As we approach the one-year anniversary of the COVID-19 virus stopping the world in its tracks, my mind wandered to more superficial things this pandemic has changed. Namely—how we litigate . Three big changes jump to mind. Here they are:
Depositions. As part of a lawsuit, the parties engage in “discovery,” which is the process of sharing information with the other parties in the case. This includes producing documents, answering written questions, and eventually, taking depositions. Normally, this involves the lawyers, a court reporter, and a witness gathering in a conference room somewhere with a stack of exhibits. The lawyers get to ask the witness questions under oath about the facts at issue, including any relevant documents. During COVID, more and more depositions (like church, cocktail hours, and conferences) have moved to Zoom. There are advantages and drawbacks to virtual depositions. On the plus side, this eliminates travel costs for attorneys and witnesses. We can save some trees by keeping exhibits electronic instead of printing them all out. However, we lose out on the personal nature of a deposition, where an attorney can see the witness’s body language and facial expressions. If the case involves complex records, it can be more difficult to get everyone on the same page with lengthy exhibits when we are all behind our own computer screens. I anticipate that in the post-COVID world, we will see more virtual depositions for tangential witnesses, but will go back to in-person depositions for key players.
Mediation. At some point in most lawsuits, the parties engage in mediation. Plaintiffs, defendants, insurers, and attorneys normally attend a full or half-day meeting with a neutral third party in an attempt to find a compromise to resolve the lawsuit without trial. Mediators are often former attorneys or judges who help the parties see the strengths and weaknesses of the case. They can suggest creative solutions a court could never offer. Social distancing and lockdowns threatened to derail many mediations—often a party’s best bet of resolution. Fairly quickly, many mediators embraced the new normal and started conducting virtual mediations. Like virtual depositions, this eliminates travel costs. The different video conferencing platforms allow a mediator to host several “rooms,” like she would during an in-person mediation. This is definitely better than nothing and beats the alternative (no mediation). However, without proper preparation and safeguards by the mediator and the attorneys, a virtual mediation can lose some of the sense of urgency naturally present at an in-person mediation which compels parties to consider compromising. It just does not quite feel the same when we are all sitting behind our computers safely ensconced in our respective offices. When the world opens up again, I suspect the vast majority of mediations will go back to being held live and in person.
Hearings. In any matter, there are likely to be multiple appearances before the judge. Some are procedural: conferences to set litigation deadlines, check in on discovery progress, or to agree on a briefing schedule. Others are substantive and can be quite lengthy: a summary judgment hearing, evidentiary hearings, or a full trial. Federal and state courts have largely moved to virtual proceedings during the pandemic. This is great for procedural hearings. It saves on time, money, and resources. While courts have done their best to replicate the courtroom in virtual proceedings, it isn’t quite the same. This was best demonstrated in my favorite internet video of all time—the cat lawyer. Virtual hearings can also make it difficult to gauge a judge’s reaction to a particular legal point and can limit an attorney’s use of demonstrative tools. Again, this is better than nothing, and certainly beats delaying cases indefinitely, but I anticipate these substantive hearings and trials will go back to “real life” as soon as it is safe to do so.

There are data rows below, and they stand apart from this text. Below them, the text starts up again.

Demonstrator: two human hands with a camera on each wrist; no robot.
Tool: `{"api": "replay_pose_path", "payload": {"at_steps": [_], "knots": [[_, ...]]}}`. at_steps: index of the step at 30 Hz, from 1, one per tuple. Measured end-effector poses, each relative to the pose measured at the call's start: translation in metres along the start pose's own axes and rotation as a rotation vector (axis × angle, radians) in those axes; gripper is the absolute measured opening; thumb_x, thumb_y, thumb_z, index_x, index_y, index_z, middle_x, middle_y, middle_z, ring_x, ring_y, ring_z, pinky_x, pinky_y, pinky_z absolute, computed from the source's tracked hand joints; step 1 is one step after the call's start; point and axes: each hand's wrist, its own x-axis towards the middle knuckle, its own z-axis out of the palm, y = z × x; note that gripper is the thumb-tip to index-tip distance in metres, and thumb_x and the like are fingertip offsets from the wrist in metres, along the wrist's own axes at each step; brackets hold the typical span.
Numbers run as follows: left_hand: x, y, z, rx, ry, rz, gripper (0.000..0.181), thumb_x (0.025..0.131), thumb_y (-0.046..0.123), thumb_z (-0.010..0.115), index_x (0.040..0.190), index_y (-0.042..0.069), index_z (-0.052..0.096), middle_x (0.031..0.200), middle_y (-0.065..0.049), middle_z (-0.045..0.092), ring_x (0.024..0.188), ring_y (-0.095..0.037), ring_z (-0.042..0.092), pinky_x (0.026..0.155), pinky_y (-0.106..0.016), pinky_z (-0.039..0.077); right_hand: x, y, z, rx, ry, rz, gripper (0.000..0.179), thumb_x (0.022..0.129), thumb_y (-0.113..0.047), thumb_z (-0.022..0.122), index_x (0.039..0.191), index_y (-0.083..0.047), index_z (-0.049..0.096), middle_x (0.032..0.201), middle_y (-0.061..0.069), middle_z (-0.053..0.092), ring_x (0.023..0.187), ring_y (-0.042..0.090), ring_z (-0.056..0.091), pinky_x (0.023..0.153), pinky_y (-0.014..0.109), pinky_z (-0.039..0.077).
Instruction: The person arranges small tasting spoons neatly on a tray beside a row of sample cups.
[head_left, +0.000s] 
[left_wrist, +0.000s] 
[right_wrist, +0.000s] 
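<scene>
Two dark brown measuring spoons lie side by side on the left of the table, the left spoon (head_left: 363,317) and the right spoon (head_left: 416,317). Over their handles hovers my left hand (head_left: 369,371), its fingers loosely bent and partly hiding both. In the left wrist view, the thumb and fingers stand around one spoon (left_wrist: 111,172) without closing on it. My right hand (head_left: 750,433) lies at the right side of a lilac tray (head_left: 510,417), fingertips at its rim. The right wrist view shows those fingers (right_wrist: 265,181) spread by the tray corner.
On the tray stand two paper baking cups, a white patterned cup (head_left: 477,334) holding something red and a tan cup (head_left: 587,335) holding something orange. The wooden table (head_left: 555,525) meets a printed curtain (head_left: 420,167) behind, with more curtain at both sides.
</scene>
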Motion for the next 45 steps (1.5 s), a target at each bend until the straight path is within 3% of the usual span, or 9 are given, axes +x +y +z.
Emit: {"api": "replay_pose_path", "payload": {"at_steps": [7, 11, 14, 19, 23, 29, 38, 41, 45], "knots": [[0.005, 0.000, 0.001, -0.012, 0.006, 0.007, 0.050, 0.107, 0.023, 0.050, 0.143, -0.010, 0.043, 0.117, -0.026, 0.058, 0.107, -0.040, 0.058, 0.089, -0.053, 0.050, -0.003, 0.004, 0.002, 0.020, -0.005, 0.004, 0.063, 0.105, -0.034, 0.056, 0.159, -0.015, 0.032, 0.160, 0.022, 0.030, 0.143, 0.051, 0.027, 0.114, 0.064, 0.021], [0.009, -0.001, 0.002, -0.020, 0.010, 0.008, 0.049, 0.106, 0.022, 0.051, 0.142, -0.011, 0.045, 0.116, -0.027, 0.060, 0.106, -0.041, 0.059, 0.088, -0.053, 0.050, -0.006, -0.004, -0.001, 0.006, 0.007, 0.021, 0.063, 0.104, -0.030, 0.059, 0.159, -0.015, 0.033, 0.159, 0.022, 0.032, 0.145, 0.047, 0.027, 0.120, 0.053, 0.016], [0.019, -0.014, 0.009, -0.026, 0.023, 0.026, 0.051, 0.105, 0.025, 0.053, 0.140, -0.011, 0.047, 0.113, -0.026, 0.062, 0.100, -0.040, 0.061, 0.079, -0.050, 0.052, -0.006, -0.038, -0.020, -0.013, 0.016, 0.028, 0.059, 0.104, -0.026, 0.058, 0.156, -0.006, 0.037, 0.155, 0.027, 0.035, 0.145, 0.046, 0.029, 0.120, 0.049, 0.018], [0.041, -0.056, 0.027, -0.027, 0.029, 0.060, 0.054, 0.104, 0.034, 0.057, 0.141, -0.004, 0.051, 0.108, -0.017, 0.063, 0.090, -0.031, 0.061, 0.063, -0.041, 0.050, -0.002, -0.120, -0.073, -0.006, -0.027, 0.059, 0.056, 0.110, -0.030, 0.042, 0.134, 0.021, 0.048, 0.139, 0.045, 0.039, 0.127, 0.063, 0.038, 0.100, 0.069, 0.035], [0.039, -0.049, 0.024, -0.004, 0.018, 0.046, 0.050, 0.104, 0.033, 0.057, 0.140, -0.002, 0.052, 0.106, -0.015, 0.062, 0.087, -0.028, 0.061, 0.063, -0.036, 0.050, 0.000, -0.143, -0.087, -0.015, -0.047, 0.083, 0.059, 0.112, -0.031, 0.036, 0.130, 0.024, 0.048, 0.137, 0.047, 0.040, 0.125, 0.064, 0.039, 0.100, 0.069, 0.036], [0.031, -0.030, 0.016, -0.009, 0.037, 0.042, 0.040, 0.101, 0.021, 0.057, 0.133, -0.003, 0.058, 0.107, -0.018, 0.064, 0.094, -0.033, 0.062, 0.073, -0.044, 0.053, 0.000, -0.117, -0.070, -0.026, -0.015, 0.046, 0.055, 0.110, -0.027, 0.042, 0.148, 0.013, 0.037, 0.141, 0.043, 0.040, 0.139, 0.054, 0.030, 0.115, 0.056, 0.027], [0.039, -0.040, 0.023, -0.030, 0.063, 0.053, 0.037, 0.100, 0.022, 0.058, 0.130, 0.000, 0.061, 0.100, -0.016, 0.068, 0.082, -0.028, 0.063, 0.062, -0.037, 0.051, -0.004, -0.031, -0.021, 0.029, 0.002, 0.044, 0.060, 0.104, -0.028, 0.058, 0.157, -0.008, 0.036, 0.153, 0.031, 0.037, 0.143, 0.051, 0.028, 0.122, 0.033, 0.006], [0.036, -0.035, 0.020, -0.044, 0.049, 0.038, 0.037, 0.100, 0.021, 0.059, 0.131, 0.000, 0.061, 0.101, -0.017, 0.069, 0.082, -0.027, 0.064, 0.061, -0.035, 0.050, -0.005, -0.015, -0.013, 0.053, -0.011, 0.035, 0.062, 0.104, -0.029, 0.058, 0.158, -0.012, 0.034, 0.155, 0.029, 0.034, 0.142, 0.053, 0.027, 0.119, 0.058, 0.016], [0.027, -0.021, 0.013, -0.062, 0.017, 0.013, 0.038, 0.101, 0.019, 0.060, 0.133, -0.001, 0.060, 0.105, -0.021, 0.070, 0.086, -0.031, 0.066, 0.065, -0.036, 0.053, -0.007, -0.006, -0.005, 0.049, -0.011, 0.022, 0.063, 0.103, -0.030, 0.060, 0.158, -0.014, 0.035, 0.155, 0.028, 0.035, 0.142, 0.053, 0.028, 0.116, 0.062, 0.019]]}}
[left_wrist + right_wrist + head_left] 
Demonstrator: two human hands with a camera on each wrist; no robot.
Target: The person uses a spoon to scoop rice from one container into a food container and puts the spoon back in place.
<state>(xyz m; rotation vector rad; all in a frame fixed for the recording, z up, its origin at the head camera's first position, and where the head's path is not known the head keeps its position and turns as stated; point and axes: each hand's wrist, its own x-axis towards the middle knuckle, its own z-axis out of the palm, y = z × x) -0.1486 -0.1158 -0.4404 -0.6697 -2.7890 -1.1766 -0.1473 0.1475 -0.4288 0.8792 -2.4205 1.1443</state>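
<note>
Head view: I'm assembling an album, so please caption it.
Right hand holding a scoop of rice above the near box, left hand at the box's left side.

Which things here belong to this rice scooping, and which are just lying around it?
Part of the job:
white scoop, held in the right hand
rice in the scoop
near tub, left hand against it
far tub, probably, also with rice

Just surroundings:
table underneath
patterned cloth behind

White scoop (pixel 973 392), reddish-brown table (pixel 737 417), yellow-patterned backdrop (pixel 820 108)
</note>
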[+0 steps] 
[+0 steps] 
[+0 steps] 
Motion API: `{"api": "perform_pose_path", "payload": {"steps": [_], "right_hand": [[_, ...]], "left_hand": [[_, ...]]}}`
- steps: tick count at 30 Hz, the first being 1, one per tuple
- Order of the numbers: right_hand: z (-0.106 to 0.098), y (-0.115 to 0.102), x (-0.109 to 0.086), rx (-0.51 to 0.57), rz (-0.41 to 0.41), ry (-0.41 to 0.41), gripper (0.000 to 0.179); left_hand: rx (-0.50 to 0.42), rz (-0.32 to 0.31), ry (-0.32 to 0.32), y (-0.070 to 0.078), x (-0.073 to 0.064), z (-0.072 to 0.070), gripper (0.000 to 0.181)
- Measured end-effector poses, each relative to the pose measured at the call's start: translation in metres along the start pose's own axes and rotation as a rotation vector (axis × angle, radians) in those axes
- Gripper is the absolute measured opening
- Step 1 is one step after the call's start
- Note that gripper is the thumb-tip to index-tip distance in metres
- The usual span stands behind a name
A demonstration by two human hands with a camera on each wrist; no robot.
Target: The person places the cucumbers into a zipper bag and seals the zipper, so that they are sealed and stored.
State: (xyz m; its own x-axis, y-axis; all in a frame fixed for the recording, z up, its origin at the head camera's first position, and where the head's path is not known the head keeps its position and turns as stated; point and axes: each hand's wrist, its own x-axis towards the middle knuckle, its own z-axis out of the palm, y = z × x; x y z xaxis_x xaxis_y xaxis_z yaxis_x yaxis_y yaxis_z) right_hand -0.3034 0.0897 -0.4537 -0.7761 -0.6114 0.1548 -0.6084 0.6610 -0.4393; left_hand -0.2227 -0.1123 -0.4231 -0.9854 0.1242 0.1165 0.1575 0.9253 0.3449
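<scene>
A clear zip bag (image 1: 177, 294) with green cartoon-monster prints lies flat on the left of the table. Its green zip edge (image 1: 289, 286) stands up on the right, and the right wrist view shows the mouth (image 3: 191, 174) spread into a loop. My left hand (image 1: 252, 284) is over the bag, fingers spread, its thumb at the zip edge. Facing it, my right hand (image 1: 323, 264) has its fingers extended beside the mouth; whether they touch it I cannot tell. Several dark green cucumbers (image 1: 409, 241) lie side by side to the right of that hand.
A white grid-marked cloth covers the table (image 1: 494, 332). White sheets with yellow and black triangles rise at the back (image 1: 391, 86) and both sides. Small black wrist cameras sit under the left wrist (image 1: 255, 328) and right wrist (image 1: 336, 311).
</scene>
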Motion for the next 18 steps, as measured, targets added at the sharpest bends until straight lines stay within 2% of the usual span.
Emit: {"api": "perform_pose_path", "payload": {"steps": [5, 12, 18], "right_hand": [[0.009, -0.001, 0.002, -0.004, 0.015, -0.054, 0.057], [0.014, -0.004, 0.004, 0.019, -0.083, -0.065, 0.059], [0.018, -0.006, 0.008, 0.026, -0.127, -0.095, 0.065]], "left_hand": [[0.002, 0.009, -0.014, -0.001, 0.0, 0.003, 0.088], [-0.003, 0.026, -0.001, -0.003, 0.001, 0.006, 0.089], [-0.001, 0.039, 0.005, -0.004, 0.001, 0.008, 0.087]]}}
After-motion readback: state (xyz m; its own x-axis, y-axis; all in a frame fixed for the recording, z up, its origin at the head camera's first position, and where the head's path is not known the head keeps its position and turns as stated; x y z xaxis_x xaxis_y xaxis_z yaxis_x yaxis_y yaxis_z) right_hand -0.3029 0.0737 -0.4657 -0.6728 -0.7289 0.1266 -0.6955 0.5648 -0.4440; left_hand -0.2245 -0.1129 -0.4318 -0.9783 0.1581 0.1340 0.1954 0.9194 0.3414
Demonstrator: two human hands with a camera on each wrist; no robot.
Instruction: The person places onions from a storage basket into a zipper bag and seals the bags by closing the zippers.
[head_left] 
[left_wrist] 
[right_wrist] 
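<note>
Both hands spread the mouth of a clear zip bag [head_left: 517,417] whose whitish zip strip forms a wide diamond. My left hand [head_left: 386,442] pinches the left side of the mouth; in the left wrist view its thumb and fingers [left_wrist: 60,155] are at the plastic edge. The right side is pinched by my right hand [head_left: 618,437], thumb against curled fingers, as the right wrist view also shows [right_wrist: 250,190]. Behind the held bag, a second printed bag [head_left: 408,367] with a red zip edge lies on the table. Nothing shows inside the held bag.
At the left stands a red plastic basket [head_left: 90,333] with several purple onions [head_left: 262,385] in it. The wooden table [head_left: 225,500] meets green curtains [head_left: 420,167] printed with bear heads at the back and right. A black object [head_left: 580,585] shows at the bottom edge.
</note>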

These COVID changes will have lasting repercussions on lawyers and the clients they serve. I’ve done virtual depositions, hearings, trials, and mediations now. That is not something I could have said one year ago. Technology has the potential to reduce client costs in some areas in the years to come—without sacrificing quality. In other arenas (key depositions, mediations, and substantive hearings), in-person is still best, when it can be safely done. After all, during an in-person event, an attorney doesn’t need to remind anyone that “I’m here, live…I’m not a cat.” (Usually.)